Research

Increasing temperatures due to climate change can elevate the risk of local extinctions. For this reason, extinction risk predictions have been made for many taxa over the past several decades. Although such predictions have informed conservation efforts for endangered species, few studies have compared past predictions with actual extirpations.

About 30 years ago, an extirpation model was proposed for a stream salmonid, Dolly Varden charr, in Hokkaido (Nakano et al., 1996, Freshwater Biology). This model predicted that approximately 28% of local populations would disappear if air temperature increased by 1.0 °C due to global warming, and 67% would disappear with a 2.0 °C increase (Figure 4 in Nakano et al. 1996). Since that prediction, the air temperature in Hokkaido has risen by about 1.0 °C; however, it remains unclear how many populations have actually been extirpated.

To clarify the effects of rising temperatures and associated biotic and abiotic factors on the distribution of Dolly Varden charr, we surveyed more than 140 sites in regions where temperatures have increased over the past several decades, and documented their current status.

How and why ecologically similar species can coexist has been a central theme in ecology. A classic model system for exploring coexistence mechanisms is the congeneric charr with parapatric distributions along water temperature gradients: Dolly Varden charr (DV, a cold-water species) and white-spotted charr (WSC, a warm-water species). However, past experiments have shown that WSC always outcompetes DV regardless of temperature, which does not explain why DV dominates in cold waters in the wild.

To address this paradox, we conducted a field survey at 35 stream habitat mosaics. Species composition shifted from DV to WSC with increasing water temperature. Interestingly, we also discovered a new pattern: WSC was abundant even in cold habitats when DV was absent. Based on this finding, we proposed a novel coexistence mechanism in which the distribution is determined by the dominant species’ cost–benefit balance, independent of the subordinate species.

To test this hypothesis, we carried out enclosure experiments in four cold streams using a BACI design. We excluded DV and then released 50 WSC into two “impact” streams and 50 DV into two “control” streams. After one month, WSC persisted in cold streams at similar rates (26–46%) as DV. This result supports our hypothesis that costs imposed by DV, rather than water temperature, reduce WSC’s use of cold-water habitats.

Together with previous studies, our results suggest the following distributional process: DV first colonized cold habitats but could not expand into warmer habitats due to competitive disadvantage against WSC. Conversely, WSC avoid cold habitats when DV is present, owing to costs such as reduced food availability through density-dependent competition.
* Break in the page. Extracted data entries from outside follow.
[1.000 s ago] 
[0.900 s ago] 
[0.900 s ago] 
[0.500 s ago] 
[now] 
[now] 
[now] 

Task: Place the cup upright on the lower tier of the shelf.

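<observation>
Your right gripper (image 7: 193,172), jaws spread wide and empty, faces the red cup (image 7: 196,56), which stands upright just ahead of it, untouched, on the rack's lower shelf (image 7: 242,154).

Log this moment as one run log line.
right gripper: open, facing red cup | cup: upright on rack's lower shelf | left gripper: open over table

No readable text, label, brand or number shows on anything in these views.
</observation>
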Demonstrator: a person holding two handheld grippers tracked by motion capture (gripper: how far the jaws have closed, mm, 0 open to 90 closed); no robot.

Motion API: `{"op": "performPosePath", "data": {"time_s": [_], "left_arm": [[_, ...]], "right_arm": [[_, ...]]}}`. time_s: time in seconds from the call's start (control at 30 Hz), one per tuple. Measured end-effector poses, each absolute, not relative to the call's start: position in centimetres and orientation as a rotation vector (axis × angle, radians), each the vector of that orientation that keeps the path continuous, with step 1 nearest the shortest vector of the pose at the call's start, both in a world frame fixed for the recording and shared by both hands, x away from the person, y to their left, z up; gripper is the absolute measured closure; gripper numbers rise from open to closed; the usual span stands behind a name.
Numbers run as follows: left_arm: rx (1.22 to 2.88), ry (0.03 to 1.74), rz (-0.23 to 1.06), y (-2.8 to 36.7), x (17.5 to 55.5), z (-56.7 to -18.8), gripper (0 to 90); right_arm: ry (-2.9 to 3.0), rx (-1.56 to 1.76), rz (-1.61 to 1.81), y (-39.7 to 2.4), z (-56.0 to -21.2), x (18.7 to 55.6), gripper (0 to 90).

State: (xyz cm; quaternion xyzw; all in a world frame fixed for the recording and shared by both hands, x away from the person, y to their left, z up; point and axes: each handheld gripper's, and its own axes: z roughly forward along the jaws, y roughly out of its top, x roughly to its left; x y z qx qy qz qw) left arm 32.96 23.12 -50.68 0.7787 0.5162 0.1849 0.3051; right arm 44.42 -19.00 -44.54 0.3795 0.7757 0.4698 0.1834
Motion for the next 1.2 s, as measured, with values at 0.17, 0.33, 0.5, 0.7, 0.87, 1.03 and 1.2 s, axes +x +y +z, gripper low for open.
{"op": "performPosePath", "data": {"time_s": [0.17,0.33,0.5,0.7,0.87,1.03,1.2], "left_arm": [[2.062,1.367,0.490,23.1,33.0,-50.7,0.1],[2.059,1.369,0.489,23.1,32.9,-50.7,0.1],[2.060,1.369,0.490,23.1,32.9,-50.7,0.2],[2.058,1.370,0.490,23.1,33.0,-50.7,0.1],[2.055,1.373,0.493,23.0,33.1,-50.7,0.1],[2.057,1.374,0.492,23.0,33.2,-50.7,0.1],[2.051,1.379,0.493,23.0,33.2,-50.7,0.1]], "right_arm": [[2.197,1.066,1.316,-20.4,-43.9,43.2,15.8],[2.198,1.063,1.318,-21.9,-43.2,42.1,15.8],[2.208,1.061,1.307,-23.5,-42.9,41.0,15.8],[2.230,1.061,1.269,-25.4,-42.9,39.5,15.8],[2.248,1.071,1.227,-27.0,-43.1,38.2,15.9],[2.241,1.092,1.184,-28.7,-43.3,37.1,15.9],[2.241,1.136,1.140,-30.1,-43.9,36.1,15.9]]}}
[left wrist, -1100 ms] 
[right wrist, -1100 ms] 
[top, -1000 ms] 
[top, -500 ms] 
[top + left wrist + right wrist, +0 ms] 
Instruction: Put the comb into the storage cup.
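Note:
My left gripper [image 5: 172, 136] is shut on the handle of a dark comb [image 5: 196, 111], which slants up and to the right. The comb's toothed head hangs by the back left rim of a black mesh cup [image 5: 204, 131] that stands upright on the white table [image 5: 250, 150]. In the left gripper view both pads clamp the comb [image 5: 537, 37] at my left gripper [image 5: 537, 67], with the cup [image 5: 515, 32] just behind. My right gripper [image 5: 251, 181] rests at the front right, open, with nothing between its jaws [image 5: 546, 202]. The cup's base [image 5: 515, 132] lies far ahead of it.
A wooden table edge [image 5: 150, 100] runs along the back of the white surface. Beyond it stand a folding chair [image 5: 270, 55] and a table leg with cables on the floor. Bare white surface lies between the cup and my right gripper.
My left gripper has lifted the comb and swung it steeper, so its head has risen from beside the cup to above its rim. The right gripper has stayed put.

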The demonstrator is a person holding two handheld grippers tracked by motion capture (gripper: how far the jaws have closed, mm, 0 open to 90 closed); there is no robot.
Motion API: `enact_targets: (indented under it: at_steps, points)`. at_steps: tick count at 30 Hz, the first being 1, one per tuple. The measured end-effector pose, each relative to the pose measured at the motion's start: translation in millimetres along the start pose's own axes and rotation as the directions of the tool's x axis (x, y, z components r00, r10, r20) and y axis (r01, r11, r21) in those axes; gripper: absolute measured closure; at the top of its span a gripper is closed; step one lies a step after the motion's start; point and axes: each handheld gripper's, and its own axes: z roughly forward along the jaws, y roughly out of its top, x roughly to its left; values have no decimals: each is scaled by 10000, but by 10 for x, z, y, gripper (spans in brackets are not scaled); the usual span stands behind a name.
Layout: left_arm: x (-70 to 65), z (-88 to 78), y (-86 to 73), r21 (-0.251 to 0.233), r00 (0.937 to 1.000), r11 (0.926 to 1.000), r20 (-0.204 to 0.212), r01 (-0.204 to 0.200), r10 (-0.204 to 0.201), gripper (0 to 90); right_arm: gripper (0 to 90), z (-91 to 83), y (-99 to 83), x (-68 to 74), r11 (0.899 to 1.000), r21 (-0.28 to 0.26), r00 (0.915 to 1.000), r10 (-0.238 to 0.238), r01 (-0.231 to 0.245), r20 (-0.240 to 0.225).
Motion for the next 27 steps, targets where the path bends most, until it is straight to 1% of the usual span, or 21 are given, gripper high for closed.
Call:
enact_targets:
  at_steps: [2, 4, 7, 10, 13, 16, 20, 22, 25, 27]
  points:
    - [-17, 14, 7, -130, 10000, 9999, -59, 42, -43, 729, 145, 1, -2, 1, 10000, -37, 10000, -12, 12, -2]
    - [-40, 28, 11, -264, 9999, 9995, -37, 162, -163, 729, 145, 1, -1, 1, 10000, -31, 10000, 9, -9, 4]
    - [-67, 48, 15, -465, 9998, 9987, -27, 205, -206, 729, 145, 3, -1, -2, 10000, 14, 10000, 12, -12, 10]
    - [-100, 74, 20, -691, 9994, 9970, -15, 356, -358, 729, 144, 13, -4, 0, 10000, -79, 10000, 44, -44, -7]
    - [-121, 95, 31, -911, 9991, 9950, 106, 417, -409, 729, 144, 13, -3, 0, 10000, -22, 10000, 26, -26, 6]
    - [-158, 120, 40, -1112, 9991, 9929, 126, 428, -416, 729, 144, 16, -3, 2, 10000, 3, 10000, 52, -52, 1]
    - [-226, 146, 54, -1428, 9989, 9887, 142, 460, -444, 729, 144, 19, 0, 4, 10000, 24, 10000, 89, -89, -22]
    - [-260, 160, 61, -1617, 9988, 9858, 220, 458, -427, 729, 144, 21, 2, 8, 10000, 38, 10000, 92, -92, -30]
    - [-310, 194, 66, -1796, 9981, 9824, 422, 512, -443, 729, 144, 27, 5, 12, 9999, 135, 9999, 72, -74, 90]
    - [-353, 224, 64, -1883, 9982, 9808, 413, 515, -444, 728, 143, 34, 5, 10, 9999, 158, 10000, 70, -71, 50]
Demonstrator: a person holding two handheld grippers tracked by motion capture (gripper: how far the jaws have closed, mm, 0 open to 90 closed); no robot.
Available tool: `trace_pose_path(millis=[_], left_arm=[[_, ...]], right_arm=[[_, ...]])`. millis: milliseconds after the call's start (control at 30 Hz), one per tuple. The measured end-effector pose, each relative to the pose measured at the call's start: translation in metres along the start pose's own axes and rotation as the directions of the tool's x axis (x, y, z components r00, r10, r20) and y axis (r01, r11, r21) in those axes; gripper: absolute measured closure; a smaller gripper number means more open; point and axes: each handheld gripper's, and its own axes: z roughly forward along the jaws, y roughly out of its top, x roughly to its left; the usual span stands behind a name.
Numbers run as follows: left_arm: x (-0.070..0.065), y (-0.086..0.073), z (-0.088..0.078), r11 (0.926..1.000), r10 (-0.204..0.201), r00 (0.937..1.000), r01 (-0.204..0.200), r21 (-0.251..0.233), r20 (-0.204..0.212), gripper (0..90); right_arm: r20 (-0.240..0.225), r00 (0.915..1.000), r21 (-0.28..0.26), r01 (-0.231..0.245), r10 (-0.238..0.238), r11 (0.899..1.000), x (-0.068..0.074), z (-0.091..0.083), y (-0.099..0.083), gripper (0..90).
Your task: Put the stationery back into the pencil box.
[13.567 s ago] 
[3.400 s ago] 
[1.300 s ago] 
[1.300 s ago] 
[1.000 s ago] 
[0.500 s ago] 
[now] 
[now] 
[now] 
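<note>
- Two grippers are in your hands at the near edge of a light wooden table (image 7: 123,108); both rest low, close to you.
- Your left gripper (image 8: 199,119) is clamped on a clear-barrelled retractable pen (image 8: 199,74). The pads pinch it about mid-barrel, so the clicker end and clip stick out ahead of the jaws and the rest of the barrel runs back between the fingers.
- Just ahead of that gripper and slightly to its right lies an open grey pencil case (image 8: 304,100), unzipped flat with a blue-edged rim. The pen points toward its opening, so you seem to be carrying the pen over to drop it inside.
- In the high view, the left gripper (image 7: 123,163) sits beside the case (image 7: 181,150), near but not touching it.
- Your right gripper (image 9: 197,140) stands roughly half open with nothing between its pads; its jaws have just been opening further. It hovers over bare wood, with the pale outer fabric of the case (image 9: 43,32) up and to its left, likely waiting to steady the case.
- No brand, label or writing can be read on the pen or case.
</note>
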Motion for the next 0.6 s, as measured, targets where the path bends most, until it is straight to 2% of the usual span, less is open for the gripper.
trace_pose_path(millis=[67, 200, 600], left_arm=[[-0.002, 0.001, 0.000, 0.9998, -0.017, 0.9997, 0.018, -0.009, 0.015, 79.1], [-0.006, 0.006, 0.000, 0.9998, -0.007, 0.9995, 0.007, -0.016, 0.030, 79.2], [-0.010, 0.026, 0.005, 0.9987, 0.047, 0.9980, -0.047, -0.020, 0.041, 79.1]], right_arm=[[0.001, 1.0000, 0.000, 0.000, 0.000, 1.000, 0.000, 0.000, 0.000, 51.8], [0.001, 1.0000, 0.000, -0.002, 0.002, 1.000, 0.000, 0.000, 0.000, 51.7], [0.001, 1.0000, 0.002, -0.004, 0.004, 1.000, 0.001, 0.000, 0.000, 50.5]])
Thus, strong asymmetric competition and resulting spatial segregation may drive the regional coexistence of these two ecologically similar species.

Artificial transplantation of species can lead to the extinction of native species not only through cascading effects in predator–prey interactions but also through unexpected hybridization, known as invasive hybridization. In western Japan, the distributions of two bitterling fish (subfamily Acheilognathinae), Tanakia lanceolata and T. limbata, overlap. Bitterlings deposit their eggs in the gills of freshwater bivalves, where the early juvenile stages develop. However, populations of freshwater bivalves are declining worldwide, reducing available spawning substrates for bitterlings. T. limbata has been artificially introduced into some rivers around Matsuyama, Japan, where it now coexists with native T. lanceolata, and hybrids between the two species have been observed.

We collected individuals of both species from multiple sites in western Japan and analyzed their genetic population structure using multilocus microsatellites and mitochondrial cytochrome b sequences. Population structure analysis identified three genetically distinct groups: T. lanceolata, T. limbata “West Kyushu,” and T. limbata “Setouchi.” These two clades of T. limbata were also supported by molecular phylogenetic analyses based on cytochrome b. In Matsuyama, most hybrids originated from crosses between male T. lanceolata and female T. limbata “West Kyushu,” comprising more than 10% of the collected specimens. This suggests that hybrids commonly arise between females of colonizing species and males of native species. In contrast, interspecific hybrids were detected at high frequencies in some rivers on Kyushu Island, where the two bitterlings naturally occur in sympatry. Furthermore, we detected a few T. limbata “Setouchi” individuals in the Midori and Kase Rivers, likely introduced from other regions, coexisting with native T. limbata “West Kyushu.” This cryptic invasion may have triggered interspecific hybridization.

These results suggest that the artificial introduction of fish, coupled with the decline of unionid mussels and habitat degradation, has driven extensive hybridization among bitterlings in western Japan.